(concurring). My vote to reverse and remit rests on a narrower view of what must be decided in this case than the plurality and dissenting opinions deem necessary.
The issue is solely whether petitioner qualifies as a member of a "family”, as that generic and broadly embracive word is used in the anti-eviction regulation of the rent-control apparatus. The particular anti-eviction public policy enactment is fulfilled by affording the remedial protection to this petitioner on the facts advanced on this record at this preliminary injunction stage. The competing public policy of eventually restoring rent-controlled apartments to decontrol, to stabilization and even to arm’s length market relationships is eclipsed in this instance, in my view, by the more pertinently expressed and clearly applicable anti-eviction policy.
Courts, in circumstances as are presented here where legislative intent is completely indecipherable (Division of Housing and Community Renewal, the agency charged with administering the policy, is equally silent in this case and on this issue), are not empowered or expected to expand or to constrict the meaning of the legislatively chosen word "family,” which could have been and still can be qualified or defined by the duly constituted enacting body in satisfying its separate branch responsibility and prerogative. Construing a regulation does not allow substitution of judicial views or preferences for those of the enacting body when the latter either fails or is unable ór deliberately refuses to specify criteria or definitional limits for its selected umbrella word, "family”, especially where the societal, governmental, policy and fiscal implications are so sweeping (Breitel, The Lawmakers, 65 Colum L Rev 749, 767-771; see also, Boreali v Axelrod, 71 NY2d 1, 11-12). For then, "the judicial function expands beyond the *215molecular movements, in Holmes’ figure, into the molar” (Breitel, op. cit., at 770).
The plurality opinion favors the petitioner’s side by invoking the nomenclature of "nuclear”/”normal”/”genuine” family versus the "traditional”/’’legally recognizable” family selected by the dissenting opinion in favor of the landlord.
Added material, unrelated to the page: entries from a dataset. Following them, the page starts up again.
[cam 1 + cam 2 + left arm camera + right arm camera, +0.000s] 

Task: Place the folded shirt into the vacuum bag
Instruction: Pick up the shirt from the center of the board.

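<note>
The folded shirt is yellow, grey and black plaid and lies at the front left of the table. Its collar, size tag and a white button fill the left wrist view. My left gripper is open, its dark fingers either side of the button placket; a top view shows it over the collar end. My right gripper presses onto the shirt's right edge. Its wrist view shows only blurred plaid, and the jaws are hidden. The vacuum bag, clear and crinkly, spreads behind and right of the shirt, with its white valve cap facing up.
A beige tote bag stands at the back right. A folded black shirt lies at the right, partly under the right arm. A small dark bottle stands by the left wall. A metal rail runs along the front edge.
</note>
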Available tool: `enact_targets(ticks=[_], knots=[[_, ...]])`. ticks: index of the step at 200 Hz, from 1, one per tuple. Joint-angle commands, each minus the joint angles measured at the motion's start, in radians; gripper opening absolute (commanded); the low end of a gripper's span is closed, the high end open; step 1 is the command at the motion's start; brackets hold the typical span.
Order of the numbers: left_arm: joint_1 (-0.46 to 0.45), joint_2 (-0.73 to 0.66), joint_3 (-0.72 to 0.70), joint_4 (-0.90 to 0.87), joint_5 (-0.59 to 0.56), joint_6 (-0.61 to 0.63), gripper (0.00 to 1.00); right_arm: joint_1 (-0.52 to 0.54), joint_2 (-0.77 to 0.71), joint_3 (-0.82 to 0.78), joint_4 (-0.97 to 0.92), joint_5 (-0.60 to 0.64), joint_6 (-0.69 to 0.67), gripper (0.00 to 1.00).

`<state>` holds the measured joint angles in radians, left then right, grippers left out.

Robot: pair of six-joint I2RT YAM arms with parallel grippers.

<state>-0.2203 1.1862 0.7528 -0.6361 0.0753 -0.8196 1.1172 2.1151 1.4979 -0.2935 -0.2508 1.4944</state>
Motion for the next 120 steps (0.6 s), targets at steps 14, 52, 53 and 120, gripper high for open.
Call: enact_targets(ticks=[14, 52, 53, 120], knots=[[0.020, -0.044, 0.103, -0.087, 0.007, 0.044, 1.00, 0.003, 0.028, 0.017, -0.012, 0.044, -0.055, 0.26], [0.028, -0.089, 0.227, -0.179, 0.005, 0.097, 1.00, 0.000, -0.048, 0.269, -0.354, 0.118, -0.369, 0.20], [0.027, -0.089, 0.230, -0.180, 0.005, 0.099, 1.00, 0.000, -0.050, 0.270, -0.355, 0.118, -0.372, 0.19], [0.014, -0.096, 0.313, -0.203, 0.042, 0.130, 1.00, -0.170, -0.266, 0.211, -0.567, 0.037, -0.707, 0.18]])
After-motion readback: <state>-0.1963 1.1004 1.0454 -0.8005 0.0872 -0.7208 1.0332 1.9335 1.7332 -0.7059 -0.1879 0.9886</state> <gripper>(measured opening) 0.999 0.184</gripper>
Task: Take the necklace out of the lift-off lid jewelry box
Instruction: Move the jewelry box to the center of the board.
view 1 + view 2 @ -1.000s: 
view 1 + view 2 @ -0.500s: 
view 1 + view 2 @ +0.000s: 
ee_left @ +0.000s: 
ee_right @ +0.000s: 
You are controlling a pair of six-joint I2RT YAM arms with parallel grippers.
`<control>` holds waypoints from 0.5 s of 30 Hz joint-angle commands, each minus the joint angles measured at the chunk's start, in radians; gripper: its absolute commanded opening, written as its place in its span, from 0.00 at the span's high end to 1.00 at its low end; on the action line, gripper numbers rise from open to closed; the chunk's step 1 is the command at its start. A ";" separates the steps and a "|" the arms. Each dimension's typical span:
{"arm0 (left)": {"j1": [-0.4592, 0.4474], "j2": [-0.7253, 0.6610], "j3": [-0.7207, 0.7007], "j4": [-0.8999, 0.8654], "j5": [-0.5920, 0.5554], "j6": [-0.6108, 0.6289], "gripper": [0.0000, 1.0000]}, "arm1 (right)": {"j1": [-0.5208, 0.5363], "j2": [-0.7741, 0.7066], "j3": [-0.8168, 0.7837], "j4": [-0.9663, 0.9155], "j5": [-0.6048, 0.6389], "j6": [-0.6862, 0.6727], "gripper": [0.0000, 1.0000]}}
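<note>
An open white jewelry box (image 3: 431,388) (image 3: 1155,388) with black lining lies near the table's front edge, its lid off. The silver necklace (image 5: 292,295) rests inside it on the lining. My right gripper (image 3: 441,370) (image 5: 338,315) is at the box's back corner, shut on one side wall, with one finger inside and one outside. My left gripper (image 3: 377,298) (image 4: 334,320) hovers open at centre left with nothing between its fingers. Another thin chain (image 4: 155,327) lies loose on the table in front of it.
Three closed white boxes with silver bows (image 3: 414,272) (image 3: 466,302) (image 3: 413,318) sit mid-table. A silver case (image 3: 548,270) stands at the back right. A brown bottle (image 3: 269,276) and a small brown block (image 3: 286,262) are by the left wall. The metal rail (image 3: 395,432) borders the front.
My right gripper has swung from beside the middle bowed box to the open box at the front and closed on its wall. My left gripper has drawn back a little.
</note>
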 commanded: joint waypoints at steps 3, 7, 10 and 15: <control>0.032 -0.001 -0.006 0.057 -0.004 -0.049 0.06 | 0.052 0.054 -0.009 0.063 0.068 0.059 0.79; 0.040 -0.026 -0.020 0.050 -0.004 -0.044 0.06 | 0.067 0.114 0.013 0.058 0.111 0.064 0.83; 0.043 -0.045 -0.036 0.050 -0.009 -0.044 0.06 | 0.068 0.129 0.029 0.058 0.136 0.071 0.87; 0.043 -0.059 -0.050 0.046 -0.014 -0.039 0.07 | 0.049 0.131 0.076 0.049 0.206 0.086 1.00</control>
I eschew both polar camps because I see no valid reason for deciding so broadly; indeed, there are cogent reasons not to yaw towards either end of the spectrum.
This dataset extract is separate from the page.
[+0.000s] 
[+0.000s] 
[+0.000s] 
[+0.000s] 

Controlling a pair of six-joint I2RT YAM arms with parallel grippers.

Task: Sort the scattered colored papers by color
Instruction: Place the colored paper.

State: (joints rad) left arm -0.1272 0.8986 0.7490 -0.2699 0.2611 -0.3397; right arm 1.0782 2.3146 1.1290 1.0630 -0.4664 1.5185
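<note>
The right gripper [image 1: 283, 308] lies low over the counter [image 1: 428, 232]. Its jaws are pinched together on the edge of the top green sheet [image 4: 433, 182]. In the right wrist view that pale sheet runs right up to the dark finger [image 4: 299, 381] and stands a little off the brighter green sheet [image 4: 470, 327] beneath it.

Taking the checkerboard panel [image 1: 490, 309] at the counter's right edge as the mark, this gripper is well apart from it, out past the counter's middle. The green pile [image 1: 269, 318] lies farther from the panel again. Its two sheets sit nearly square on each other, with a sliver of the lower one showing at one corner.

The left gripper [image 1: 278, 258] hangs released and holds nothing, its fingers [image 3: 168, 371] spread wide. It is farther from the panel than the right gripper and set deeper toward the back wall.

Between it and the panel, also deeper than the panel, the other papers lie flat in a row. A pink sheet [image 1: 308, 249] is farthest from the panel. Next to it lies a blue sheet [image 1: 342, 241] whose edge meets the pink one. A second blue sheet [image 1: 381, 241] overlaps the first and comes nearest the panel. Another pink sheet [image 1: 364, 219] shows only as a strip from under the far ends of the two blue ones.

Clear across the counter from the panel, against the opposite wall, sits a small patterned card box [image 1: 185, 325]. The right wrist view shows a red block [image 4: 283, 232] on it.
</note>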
The application of the governing word and statute to reach a decision in this case can be accomplished on a narrow and legitimate jurisprudential track. The enacting body has selected an unqualified word for a socially remedial statute, intended as a protection against one of the harshest decrees known to the law — eviction from one’s home. Traditionally, in such circumstances, generous construction is favored. Petitioner has made his shared home in the affected apartment for 10 years. The only other occupant of that rent-controlled apartment over that same extended period of time was the tenant-in-law who has now died, precipitating this battle for the apartment. The best guidance available to the regulatory agency for correctly applying the rule in such circumstances is that it would be irrational not to include this petitioner and it is a more reasonable reflection of the intention behind the regulation to protect a person such as petitioner as within the regulation’s class of "family”. In that respect, he qualifies as a tenant in fact for purposes of the interlocking provisions and policies of the rent-control law. Therefore, under CPLR 6301, there would unquestionably be irreparable harm by not upholding the preliminary relief Supreme Court has decreed; the likelihood of success seems quite good since four Judges of this court, albeit by different rationales, agree at least that petitioner fits under the beneficial umbrella of the regulation; and the balance of equities would appear to favor petitioner.
The reasons for my position in this case are as plain as the inappropriate criticism of the dissent that I have engaged in ipse dixit decision making. It should not be that difficult to appreciate my view that no more need be decided or said in this case under the traditional discipline of the judicial process. Interstitial adjudication, when a court cannot institutionally fashion a majoritarian rule of law either because it is fragmented or because it is not omnipotent, is quite respectable jurisprudence. We just do not know the answers or impli*216cations for an exponential number of varied fact situations, so we should do what courts are in the business of doing— deciding cases as best they fallibly can. Applying the unvarnished regulatory word, "family”, as written, to the facts so far presented falls within a well-respected and long-accepted judicial method.